Share your dilemmas and get honest opinions from other Mumsnetters.

Tell me your work mistakes that you can laugh about now!

32 replies

Drearycommuter · 06/03/2025 18:51

Hi all,

I work in a relatively high profile role and had a complete brain melt in a meeting today and actually spoke gobbledegook.

I got completely confused and was talking about one person when I meant someone else AT LENGTH, everyone was looking at me like I was mad. It was my only contribution to the meeting.

It doesn't sound that bad on paper but honestly it was mortifying as they were all internal very important stakeholders who were completely competent. I was also the only one on screen so imagine I was MASSIVE too.

A few weeks ago I was on a virtual call and saw a cat killing a bird in my garden and started screaming on camera like a lunatic. This was worse than that!

Please make me feel better with your stories of work mistakes that felt awful but are now funny!

OP posts:
JustMeHello · 06/03/2025 19:05

I had a new boss, and she gave me her number. Later that day I was texting my friend about cooking and somehow ending up sending a first text to my new boss that just said "I have excellent knife skills, haha!" with some devil faces. The poor woman looked terrified.

Drearycommuter · 06/03/2025 19:09

Ha ha ha ha! Strong start

OP posts:
Meecrowahvey · 06/03/2025 19:10

Many years ago I clean up a crime scene, accidentally.

It was incredibly painful having to explain my stupidity to my manager and the police. Blush

Dancingatthepinkponyclub · 06/03/2025 19:11

Meecrowahvey · 06/03/2025 19:10

Many years ago I clean up a crime scene, accidentally.

It was incredibly painful having to explain my stupidity to my manager and the police. Blush

How?!

CorsicaDreaming · 06/03/2025 19:13

Yes @Meecrowahvey - we definitely need more details on this one....
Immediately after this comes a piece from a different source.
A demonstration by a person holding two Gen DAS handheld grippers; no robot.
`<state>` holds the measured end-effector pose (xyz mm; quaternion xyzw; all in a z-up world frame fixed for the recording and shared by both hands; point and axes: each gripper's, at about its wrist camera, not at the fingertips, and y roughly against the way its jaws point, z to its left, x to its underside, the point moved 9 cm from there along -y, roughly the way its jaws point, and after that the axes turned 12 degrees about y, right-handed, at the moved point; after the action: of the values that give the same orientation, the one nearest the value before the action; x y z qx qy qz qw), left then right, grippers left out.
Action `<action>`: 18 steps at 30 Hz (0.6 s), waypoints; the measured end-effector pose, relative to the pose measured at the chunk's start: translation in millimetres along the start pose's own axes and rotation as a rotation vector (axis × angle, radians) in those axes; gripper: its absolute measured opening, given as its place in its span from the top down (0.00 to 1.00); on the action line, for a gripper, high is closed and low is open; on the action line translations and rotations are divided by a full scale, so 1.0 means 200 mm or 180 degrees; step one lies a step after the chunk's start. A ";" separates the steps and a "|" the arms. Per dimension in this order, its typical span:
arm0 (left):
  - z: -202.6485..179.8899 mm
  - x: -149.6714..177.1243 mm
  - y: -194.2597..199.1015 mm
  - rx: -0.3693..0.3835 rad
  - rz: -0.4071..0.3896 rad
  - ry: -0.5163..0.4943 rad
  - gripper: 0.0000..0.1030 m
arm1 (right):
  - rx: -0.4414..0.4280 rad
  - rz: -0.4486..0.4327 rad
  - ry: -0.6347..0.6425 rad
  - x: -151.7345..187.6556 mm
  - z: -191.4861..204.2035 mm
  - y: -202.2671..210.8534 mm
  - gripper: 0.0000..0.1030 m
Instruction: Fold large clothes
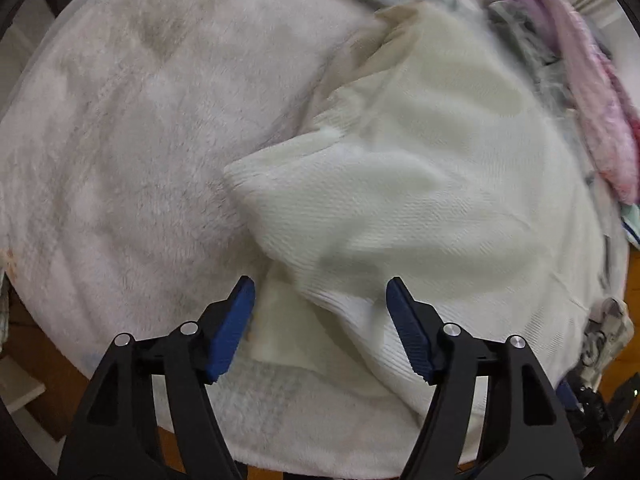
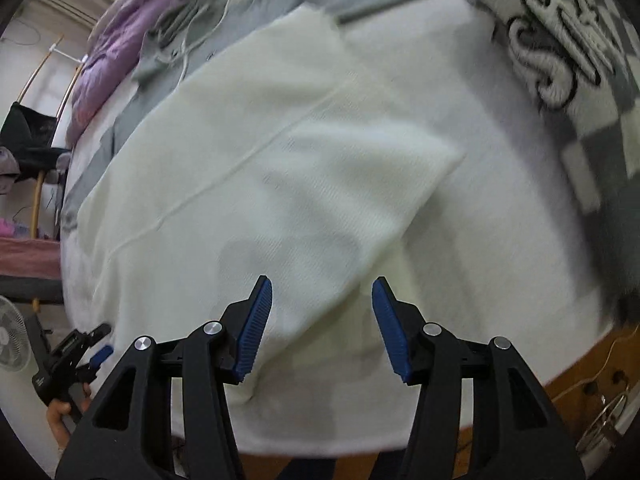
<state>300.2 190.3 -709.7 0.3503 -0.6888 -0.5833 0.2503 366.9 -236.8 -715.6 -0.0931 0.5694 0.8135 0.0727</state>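
Note:
A cream knitted garment (image 1: 420, 184) lies on a white fluffy blanket (image 1: 120, 140), with one part folded over itself. My left gripper (image 1: 320, 284) points down over the garment's near folded edge, open, its blue pads (image 1: 234, 328) apart and pressing on nothing. In the right wrist view the same garment (image 2: 240, 168) spreads across the blanket (image 2: 500, 220), with a folded flap ending in a corner at the right. My right gripper (image 2: 322, 282) hovers over that flap's near edge, open and holding nothing. The left gripper (image 2: 76, 356) also shows at lower left, in a hand (image 2: 60, 416).
A grey-and-white checked garment (image 2: 580, 80) with embroidered letters lies at the back right. A grey garment (image 2: 180, 40) and a purple quilt (image 2: 116, 40) lie behind, pink fabric (image 1: 600, 112) to one side. Wooden floor (image 2: 560, 392), a fan (image 2: 12, 344) and a chair (image 2: 28, 136) surround the bed.

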 end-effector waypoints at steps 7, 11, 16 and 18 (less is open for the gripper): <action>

GreenPinkYellowOrange · 06/03/2025 19:15

I had to write a guidance document for a new computer system which went out to about 200 people. Was mortified to have it pointed out that I'd written 'porthole' instead of 'portal' all the way through it, and when they told me I still didn't understand the mistake (I was pronouncing them the same) until they told me that ships windows are portholes and computer systems use portals! I still cringe a decade later 😆

CorsicaDreaming · 06/03/2025 19:18

Many (many many) years ago I was a trainee solicitor and a client about my age asked me in reception- in hearing range of the receptionist - if I would like to meet him for a drink after work...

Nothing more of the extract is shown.